Any person who is placed on probation for any offense listed within the definition of " sex offense, " a " sex offense involving a child" or a " sexually violent offense, " as defined in section 178C of chapter 6, shall, as a requirement of any term of probation, wear a global positioning system device . . . at all times for the length of his probation for any such offense. The commissioner of probation . . . shall establish defined geographic exclusion zones including, but not limited to, the areas in and around the victim's residence, place of employment and school and other areas defined to minimize the probationer's contact with children, if applicable. If the probationer enters an excluded zone . . . the probationer's location data shall be immediately transmitted to the police department . . .

G.L.c. 265, § 47. In Commonwealth v. Guzman, 469 Mass. 492, 14 N.E.3d 946 (2014), the SJC held that this statute did not violate a probationer's due process rights, but noted in dictum that " the sanction of GPS monitoring appears excessive to the extent that it applies without exception to convicted sex offenders sentenced to a probationary term, regardless of any individualized determination of their dangerousness or risk of re-offense." Id. at 500 (quotations and alterations omitted). The Court nonetheless abjured consideration of the issue currently before the undersigned, viz., whether the GPS requirement constitutes an unreasonable search or seizure, since such questions " are necessarily fact-dependent . . . [and] neither the Commonwealth nor the defendant [had] presented evidence concerning the details of the GPS monitoring to which the defendant is subject." Id.

         Subsequently, in Grady v. North Carolina, 135 S.Ct. 1368, 1371, 191 L.Ed.2d 459 (2015), the U.S. Supreme Court held that a North Carolina statute imposing mandatory GPS requirements similar to those required by Section 47 gave rise to a search for Fourth Amendment purposes. The statute at issue required the " continuous tracking of the geographic location of the subject" and the " [r]eporting of the subject's violation of prescriptive and proscriptive schedule or location requirements." Id. The Court noted, however, that its conclusion did " not decide the ultimate question of the program's constitutionality, " which turned on the reasonableness of North Carolina's monitoring program " when properly viewed as a search." Id. The Court expressly declined to consider the reasonableness of North Carolina's GPS program in the first instance, and remanded the case for further proceedings to review the search in light of the totality of the circumstances, " including the nature and purpose of the search and the extent to which the search intrudes upon reasonable privacy expectations." Id.

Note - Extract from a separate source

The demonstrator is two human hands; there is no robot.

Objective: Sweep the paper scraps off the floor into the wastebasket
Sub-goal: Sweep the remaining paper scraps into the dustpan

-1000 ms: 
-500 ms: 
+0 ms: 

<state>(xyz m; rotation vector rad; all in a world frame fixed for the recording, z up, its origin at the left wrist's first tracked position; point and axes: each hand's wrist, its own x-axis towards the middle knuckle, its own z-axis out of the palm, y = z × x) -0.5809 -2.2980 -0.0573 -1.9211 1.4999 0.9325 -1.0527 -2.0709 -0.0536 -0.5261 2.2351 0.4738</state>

         The defendant in the case at bar requests that we pick up where the Supreme Court left off in Grady, and review whether Section 47 imposes unconstitutional searches under the Fourth Amendment and article 14. Inasmuch as Grady has already concluded that the imposition of GPS monitoring is, indeed, a search in the constitutional sense, the burden rests upon the Commonwealth to show that it is reasonable. See Commonwealth v. Berry, 420 Mass. 95, 105-06, 648 N.E.2d 732 (1995). The Court is unaware of any legal authority (and the parties have offered conflicting, but largely unsubstantiated, arguments on the subject) addressing whether the hearing contemplated by Grady requires an examination of Section 47 as it applies generally in Massachusetts or as it applies to the defendant personally. For this reason, the Court shall review Section 47's constitutionality through both perspectives.[14]


          Article 14 and the Fourth Amendment do " not proscribe all searches and seizures, but only those that are unreasonable." Skinner v. Railway Executives' Ass'n, 489 U.S. 602, 619, 109 S.Ct. 1402, 103 L.Ed.2d 639 (1989). What is " reasonable" depends on the totality of the circumstances surrounding the search or seizure, and is determined by weighing " the nature and purpose of the search" against " the extent to which the search intrudes upon reasonable privacy expectations." Grady, 135 S.Ct. at 1371; see also Commonwealth v. Catanzaro, 441 Mass. 46, 56, 803 N.E.2d 287 (2004) (" There is no ready test for reasonableness except by balancing the need to search or seize against the invasion that the search or seizure entails").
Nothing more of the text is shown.